**EXERCISE**
Return all the data below as it stands, minus the pictures.

**DATA BELOW**

------------------------------------------------

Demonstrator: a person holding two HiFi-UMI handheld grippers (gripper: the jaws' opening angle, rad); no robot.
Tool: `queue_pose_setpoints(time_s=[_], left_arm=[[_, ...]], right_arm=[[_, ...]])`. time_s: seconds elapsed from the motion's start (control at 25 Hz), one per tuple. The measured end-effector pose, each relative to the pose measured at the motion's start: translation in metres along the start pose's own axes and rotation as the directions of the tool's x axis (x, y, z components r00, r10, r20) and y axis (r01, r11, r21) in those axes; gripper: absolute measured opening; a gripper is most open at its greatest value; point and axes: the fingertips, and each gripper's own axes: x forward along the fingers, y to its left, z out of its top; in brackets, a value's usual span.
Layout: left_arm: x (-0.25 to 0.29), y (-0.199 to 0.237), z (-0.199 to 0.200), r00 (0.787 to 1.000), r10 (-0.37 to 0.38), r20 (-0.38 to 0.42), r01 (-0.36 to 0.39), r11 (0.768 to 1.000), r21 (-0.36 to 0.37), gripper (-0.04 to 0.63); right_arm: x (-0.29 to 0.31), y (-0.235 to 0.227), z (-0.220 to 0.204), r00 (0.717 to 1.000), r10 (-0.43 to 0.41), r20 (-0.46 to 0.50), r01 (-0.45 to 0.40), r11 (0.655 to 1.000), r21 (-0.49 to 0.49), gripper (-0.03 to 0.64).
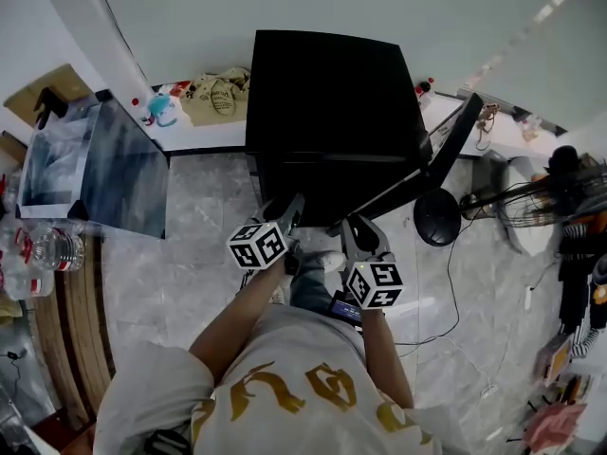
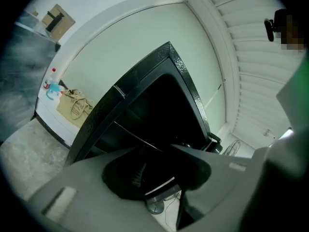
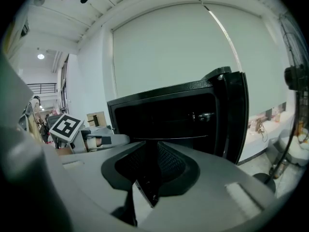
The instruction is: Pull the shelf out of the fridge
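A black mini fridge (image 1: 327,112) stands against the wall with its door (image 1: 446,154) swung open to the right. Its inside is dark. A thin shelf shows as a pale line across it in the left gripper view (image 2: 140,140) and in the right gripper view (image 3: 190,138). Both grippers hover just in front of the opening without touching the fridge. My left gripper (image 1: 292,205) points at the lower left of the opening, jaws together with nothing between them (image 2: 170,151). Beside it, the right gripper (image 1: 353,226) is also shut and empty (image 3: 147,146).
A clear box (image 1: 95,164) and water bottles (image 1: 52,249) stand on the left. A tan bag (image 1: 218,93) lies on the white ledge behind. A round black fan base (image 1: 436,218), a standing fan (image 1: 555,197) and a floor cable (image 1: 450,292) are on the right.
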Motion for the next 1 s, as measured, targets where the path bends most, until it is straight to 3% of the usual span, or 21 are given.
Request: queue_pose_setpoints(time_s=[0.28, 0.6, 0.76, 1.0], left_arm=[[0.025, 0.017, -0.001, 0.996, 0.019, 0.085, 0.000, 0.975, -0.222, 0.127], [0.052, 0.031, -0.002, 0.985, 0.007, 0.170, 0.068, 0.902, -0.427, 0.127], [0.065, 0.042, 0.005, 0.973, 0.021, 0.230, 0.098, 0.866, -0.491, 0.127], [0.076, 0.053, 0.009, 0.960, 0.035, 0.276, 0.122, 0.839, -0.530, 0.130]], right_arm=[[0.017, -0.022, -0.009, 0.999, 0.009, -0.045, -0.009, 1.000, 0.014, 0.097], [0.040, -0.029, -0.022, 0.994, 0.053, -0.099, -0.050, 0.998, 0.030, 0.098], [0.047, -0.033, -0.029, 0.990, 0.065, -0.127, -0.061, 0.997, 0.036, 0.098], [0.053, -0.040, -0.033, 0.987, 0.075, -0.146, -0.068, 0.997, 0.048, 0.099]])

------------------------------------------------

**YOUR RESPONSE**
Demonstrator: a person holding two HiFi-UMI handheld grippers (gripper: the jaws' opening angle, rad); no robot.
Tool: `queue_pose_setpoints(time_s=[_], left_arm=[[_, ...]], right_arm=[[_, ...]])`. time_s: seconds elapsed from the motion's start (control at 25 Hz), one per tuple. The measured end-effector pose, each relative to the pose measured at the motion's start: translation in metres along the start pose's own axes and rotation as the directions of the tool's x axis (x, y, z components r00, r10, r20) and y axis (r01, r11, r21) in those axes; gripper: absolute measured opening; a gripper is most open at its greatest value; point and axes: the fingertips, and each gripper's own axes: x forward along the fingers, y to its left, z out of its top; in brackets, a value's usual span.
Layout: left_arm: x (-0.25 to 0.29), y (-0.199 to 0.237), z (-0.199 to 0.200), r00 (0.787 to 1.000), r10 (-0.37 to 0.38), r20 (-0.38 to 0.42), r01 (-0.36 to 0.39), r11 (0.768 to 1.000), r21 (-0.36 to 0.37), gripper (-0.04 to 0.63); right_arm: x (-0.29 to 0.31), y (-0.235 to 0.227), z (-0.220 to 0.204), r00 (0.717 to 1.000), r10 (-0.43 to 0.41), r20 (-0.46 to 0.50), r01 (-0.45 to 0.40), r11 (0.655 to 1.000), r21 (-0.49 to 0.49), gripper (-0.03 to 0.64).
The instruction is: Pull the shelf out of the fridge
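A black mini fridge (image 1: 327,112) stands against the wall with its door (image 1: 446,154) swung open to the right. Its inside is dark. A thin shelf shows as a pale line across it in the left gripper view (image 2: 140,140) and in the right gripper view (image 3: 190,138). Both grippers hover just in front of the opening without touching the fridge. My left gripper (image 1: 292,205) points at the lower left of the opening, jaws together with nothing between them (image 2: 170,151). Beside it, the right gripper (image 1: 353,226) is also shut and empty (image 3: 147,146).
A clear box (image 1: 95,164) and water bottles (image 1: 52,249) stand on the left. A tan bag (image 1: 218,93) lies on the white ledge behind. A round black fan base (image 1: 436,218), a standing fan (image 1: 555,197) and a floor cable (image 1: 450,292) are on the right.
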Motion for the next 1 s, as measured, targets where the path bends most, until it is straight to 3% of the usual span, or 21 are given.
Request: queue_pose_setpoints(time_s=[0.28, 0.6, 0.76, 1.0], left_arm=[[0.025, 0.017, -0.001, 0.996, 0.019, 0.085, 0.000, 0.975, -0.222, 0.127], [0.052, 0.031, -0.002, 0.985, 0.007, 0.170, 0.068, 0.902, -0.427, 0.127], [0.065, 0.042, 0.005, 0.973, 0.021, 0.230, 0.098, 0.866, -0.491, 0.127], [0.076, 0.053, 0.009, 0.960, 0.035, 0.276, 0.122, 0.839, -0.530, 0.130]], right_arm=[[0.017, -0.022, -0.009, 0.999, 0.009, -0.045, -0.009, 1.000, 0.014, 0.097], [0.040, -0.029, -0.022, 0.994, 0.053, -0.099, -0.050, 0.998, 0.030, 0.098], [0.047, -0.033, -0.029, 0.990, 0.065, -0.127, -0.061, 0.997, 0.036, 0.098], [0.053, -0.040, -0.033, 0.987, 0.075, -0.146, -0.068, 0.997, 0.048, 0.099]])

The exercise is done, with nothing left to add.